Reconsidering violence against women

In her new book, Jacqueline Rose insists that to confront “crimes of the deepest thoughtlessness”, we must reckon with our own darkest impulses.

By Anna Leszkiewicz

In one of the first scenes of the recent Oscar-nominated British film Promising Young Woman, Cassandra (Carey Mulligan) appears drunk to the point of incapacitation. Slumped in her seat in the corner of a nightclub, her head drooping, she is bundled into a taxi by an apparently concerned male stranger. He takes her to his flat, lies her on the bed, and begins assaulting her while she murmurs repeatedly: “What are you doing?” Once he has removed her underwear, her eyes snap open, and she sits up straight. “Hey,” she says, with perfect clarity. “I said, what are you doing?”

The revelation of Cassandra’s sobriety, and the immediate change of power dynamics in the scene, make for a satisfyingly pulpy twist. But, in a film marketed as a rape-revenge thriller, it’s also curiously moderate retribution. Cassandra does not challenge, punish or humiliate the multiple would-be rapists who take advantage of her beyond asking them this single direct question: “What are you doing?”

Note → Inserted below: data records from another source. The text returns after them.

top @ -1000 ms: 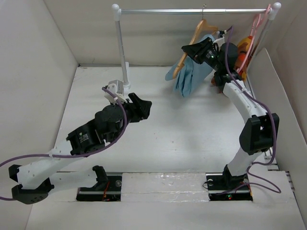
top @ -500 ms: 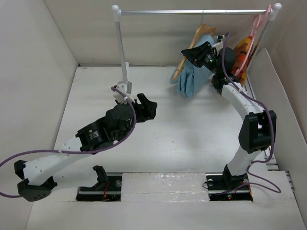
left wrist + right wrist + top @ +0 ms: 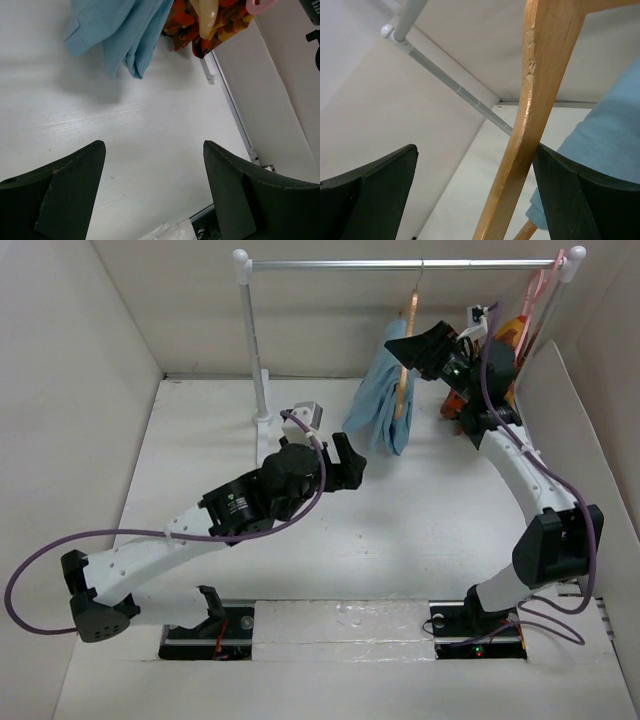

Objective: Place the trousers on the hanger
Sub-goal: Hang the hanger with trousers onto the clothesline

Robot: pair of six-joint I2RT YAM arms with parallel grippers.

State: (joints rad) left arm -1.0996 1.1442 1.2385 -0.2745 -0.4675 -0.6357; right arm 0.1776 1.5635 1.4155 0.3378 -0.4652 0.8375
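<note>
Spreading my right gripper (image 3: pixel 415 348) wide, I am straddling the hanger (image 3: pixel 404 380), its wooden arm running upright between my jaws, unclamped. The trousers (image 3: pixel 375 405) are draping over it under the rail (image 3: pixel 330 264). My left gripper (image 3: pixel 352 465), jaws also apart, is pointing at them from farther off.

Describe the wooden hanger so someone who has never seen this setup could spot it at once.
Find the metal rail across the back of the table. Two hangers hang near its right end; the hanger is the one closer to the middle. It is tan wood with light blue trousers hanging from it, while the pink hanger at the end has an orange patterned garment.
</note>
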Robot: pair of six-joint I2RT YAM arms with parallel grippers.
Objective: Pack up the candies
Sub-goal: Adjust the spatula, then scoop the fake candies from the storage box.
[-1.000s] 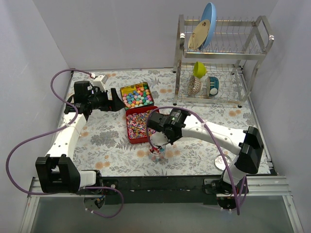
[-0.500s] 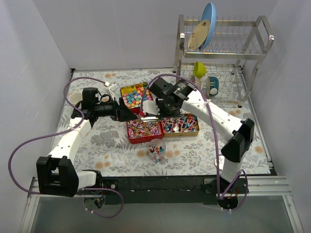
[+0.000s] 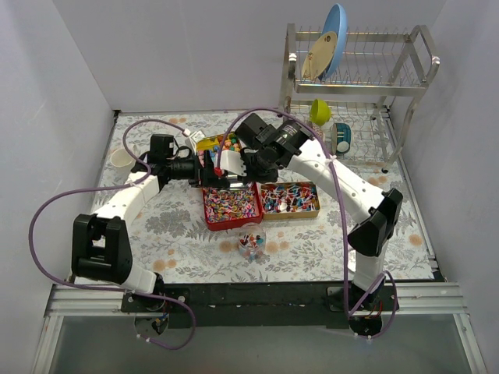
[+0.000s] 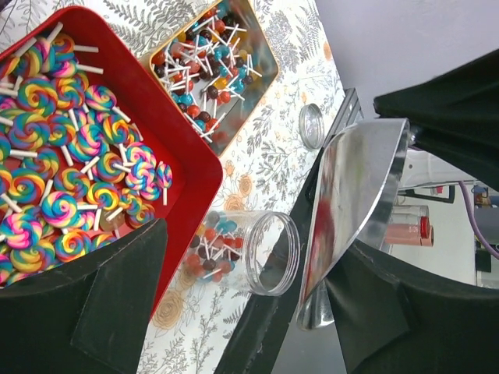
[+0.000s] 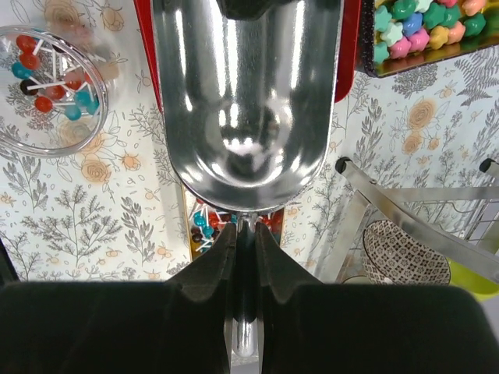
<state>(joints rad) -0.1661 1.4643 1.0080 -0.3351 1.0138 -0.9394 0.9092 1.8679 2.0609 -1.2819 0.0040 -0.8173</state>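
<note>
The candies lie in three tins. Swirl lollipops [image 3: 231,204] fill a red tin [image 4: 183,152]. Small red and blue lollipops [image 3: 288,198] fill a gold tin [image 4: 265,86]. Pastel pieces [image 5: 425,27] fill a yellow tin [image 3: 210,143], partly hidden by the arms. A clear cup [image 3: 251,242] holds a few lollipops and also shows in the left wrist view [image 4: 249,253]. My right gripper [image 5: 245,241] is shut on the handle of an empty metal scoop [image 5: 242,101] above the red tin. My left gripper [image 4: 257,327] is open, with the scoop [image 4: 355,202] beside its right finger.
A steel dish rack [image 3: 359,93] with plates, cups and a patterned bowl [image 5: 405,253] stands at the back right. A small white cup [image 3: 119,158] sits at the left. A clear round lid [image 4: 312,125] lies on the floral cloth beyond the gold tin.
My right arm has lifted the scoop from the cup and swung it back over the tins. My left arm has moved right, up to the scoop.
</note>
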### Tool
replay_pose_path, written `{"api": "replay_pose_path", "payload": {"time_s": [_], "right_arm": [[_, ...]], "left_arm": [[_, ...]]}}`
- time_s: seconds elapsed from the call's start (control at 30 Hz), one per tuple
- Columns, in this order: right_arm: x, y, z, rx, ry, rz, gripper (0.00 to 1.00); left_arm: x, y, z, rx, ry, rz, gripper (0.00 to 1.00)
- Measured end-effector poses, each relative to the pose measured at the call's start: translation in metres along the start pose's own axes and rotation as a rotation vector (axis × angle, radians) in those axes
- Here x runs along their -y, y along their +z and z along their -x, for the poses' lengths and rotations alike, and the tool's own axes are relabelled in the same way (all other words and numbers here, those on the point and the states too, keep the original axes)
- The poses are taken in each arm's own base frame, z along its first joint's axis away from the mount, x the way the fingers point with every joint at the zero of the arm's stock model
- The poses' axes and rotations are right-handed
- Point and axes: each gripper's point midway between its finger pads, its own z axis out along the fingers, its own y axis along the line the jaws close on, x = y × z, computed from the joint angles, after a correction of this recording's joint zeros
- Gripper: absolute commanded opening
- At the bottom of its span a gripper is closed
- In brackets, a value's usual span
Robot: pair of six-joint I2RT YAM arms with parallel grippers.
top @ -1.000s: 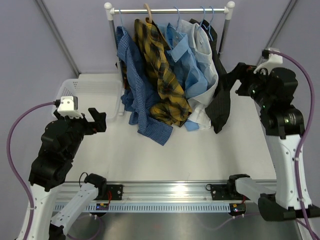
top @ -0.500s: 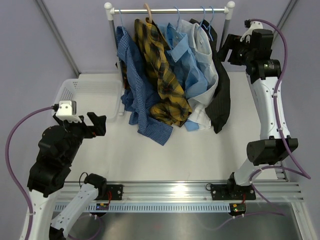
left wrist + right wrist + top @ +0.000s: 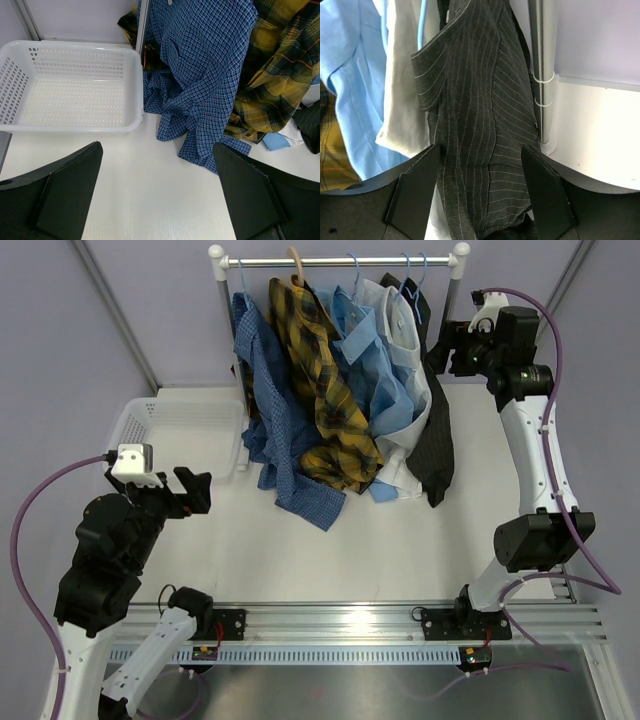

For Jacqueline Rose, though, this question is of paramount importance. In her new book, On Violence and On Violence Against Women, the literary critic and psychoanalytic thinker argues that “violence against women is a crime of the deepest thoughtlessness”; one that can only be combated by deliberately naming it, confronting it and thinking about it. She urges her readers to “stare straight in the eye of the perpetrator still at large who knows, but takes no responsibility for, what he has done”, but also to look inward and reckon with the violent impulses that live within all of us. Her title echoes Hannah Arendt’s On Violence (1970), and a quote from Arendt acts as a guiding principle for Rose’s book: “What I propose, therefore, is very simple: it is nothing more than to think about what we are doing.”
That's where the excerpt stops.